• **ABOUT THIS TASK**
Search the records for the string "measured" and return each line that has it.

• **EXCERPTED DATA**
····················

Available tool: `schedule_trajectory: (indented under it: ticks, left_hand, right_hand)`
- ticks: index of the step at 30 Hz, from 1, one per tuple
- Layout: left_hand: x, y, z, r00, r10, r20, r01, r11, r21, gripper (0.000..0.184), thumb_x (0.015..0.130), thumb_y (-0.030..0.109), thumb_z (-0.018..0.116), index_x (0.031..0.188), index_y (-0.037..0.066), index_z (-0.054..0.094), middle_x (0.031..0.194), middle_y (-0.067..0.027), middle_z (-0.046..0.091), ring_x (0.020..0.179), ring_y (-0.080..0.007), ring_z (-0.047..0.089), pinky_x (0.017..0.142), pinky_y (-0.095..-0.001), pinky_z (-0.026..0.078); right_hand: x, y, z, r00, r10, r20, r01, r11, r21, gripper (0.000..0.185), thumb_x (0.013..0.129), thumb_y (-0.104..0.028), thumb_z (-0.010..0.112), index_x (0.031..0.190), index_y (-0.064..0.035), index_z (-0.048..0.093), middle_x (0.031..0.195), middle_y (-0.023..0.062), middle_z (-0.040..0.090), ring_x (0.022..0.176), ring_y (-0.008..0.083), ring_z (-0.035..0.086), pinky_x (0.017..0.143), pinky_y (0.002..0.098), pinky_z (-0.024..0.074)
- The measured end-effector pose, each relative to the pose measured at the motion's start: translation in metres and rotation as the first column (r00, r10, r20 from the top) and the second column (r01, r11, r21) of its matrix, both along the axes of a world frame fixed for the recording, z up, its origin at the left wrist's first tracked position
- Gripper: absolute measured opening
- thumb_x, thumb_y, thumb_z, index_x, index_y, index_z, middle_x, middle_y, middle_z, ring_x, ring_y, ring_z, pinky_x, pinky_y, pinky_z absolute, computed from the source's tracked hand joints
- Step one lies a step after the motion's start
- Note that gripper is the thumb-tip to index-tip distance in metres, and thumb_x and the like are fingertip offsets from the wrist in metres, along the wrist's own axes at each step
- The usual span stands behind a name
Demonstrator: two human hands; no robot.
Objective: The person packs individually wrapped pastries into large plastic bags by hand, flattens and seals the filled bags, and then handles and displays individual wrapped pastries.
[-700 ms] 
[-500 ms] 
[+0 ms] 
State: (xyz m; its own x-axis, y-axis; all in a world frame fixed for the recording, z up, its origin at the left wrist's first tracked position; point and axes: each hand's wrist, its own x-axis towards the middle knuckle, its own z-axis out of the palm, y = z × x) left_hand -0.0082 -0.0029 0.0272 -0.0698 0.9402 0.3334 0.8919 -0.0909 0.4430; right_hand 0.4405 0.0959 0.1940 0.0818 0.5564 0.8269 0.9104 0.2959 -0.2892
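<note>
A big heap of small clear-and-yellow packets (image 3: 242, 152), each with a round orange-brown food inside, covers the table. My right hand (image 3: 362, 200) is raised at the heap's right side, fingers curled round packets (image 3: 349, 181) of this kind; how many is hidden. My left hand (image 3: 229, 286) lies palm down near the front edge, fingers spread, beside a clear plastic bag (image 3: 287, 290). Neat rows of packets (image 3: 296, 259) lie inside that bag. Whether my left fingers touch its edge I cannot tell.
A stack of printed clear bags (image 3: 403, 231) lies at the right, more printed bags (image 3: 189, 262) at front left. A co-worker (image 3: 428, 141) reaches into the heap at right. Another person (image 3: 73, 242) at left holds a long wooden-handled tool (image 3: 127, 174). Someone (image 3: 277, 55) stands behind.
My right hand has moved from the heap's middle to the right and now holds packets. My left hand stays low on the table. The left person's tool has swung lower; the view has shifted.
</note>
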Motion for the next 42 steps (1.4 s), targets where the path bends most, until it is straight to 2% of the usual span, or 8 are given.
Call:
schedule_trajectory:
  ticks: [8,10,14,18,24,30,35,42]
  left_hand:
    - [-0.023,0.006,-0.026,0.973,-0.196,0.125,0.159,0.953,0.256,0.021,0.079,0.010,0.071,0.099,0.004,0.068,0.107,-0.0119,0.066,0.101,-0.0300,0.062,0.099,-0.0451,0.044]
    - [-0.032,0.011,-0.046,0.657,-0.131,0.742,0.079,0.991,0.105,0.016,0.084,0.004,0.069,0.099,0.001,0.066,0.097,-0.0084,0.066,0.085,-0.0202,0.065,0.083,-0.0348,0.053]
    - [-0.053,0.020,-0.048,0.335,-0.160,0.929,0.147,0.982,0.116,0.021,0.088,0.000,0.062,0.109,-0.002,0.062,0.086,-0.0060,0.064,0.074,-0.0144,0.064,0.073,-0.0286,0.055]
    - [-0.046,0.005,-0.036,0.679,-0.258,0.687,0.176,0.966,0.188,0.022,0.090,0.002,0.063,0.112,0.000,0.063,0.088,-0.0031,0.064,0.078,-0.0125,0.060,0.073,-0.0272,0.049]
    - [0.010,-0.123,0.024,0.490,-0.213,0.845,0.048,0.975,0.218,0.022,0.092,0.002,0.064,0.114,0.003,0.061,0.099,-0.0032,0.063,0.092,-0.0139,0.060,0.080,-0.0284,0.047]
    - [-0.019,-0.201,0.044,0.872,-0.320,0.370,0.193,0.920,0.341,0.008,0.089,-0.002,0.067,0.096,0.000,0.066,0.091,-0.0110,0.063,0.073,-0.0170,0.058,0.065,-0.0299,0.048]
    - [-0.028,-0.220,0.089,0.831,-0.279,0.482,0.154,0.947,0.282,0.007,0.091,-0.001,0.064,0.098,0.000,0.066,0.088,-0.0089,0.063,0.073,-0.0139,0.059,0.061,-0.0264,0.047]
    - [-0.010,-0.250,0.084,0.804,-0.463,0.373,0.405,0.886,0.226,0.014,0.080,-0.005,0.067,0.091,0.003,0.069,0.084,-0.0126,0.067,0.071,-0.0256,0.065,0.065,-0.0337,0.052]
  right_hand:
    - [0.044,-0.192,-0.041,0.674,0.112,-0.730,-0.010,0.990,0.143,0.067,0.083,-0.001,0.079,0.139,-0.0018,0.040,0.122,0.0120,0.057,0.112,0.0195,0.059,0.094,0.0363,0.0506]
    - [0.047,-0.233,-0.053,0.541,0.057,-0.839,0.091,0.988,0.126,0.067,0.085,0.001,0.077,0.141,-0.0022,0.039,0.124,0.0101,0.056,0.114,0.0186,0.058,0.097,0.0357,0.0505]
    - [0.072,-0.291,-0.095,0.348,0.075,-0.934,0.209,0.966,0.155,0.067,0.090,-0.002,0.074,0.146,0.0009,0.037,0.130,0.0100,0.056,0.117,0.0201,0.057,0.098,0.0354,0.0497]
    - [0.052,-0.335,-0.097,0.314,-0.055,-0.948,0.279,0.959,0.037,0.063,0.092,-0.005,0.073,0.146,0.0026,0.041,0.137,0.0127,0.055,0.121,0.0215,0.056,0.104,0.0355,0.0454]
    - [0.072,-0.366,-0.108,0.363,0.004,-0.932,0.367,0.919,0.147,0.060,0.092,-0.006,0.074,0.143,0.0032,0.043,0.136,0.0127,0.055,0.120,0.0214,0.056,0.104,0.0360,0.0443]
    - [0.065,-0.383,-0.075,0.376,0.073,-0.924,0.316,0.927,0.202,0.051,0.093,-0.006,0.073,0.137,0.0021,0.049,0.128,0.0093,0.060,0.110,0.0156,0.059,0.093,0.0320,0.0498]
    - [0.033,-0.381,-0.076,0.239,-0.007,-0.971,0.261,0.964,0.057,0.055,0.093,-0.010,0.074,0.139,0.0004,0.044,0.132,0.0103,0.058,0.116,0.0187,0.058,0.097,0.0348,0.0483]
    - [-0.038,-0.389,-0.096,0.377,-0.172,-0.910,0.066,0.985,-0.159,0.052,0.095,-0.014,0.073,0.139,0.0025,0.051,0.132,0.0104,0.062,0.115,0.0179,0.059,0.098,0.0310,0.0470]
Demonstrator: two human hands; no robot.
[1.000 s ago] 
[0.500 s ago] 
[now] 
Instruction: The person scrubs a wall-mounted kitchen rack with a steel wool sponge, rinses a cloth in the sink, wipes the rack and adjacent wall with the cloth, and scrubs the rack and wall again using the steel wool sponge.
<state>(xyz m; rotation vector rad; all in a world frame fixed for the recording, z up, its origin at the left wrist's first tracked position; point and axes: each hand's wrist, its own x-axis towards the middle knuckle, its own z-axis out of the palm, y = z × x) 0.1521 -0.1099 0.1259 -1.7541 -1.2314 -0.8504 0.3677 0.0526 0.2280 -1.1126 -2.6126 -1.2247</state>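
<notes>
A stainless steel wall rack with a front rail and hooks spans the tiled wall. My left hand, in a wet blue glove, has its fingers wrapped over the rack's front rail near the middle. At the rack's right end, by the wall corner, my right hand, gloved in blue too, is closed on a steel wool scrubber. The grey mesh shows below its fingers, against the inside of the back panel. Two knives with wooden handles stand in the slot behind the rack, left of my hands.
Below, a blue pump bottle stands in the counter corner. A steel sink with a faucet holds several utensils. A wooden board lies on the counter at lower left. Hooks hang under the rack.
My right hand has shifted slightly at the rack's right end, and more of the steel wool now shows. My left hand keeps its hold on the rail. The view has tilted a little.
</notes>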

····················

• **EXERCISE OUTPUT**
- The measured end-effector pose, each relative to the pose measured at the motion's start: translation in metres and rotation as the first column (r00, r10, r20 from the top) and the second column (r01, r11, r21) of its matrix, both along the axes of a world frame fixed for the recording, z up, its origin at the left wrist's first tracked position
- Gripper: absolute measured opening

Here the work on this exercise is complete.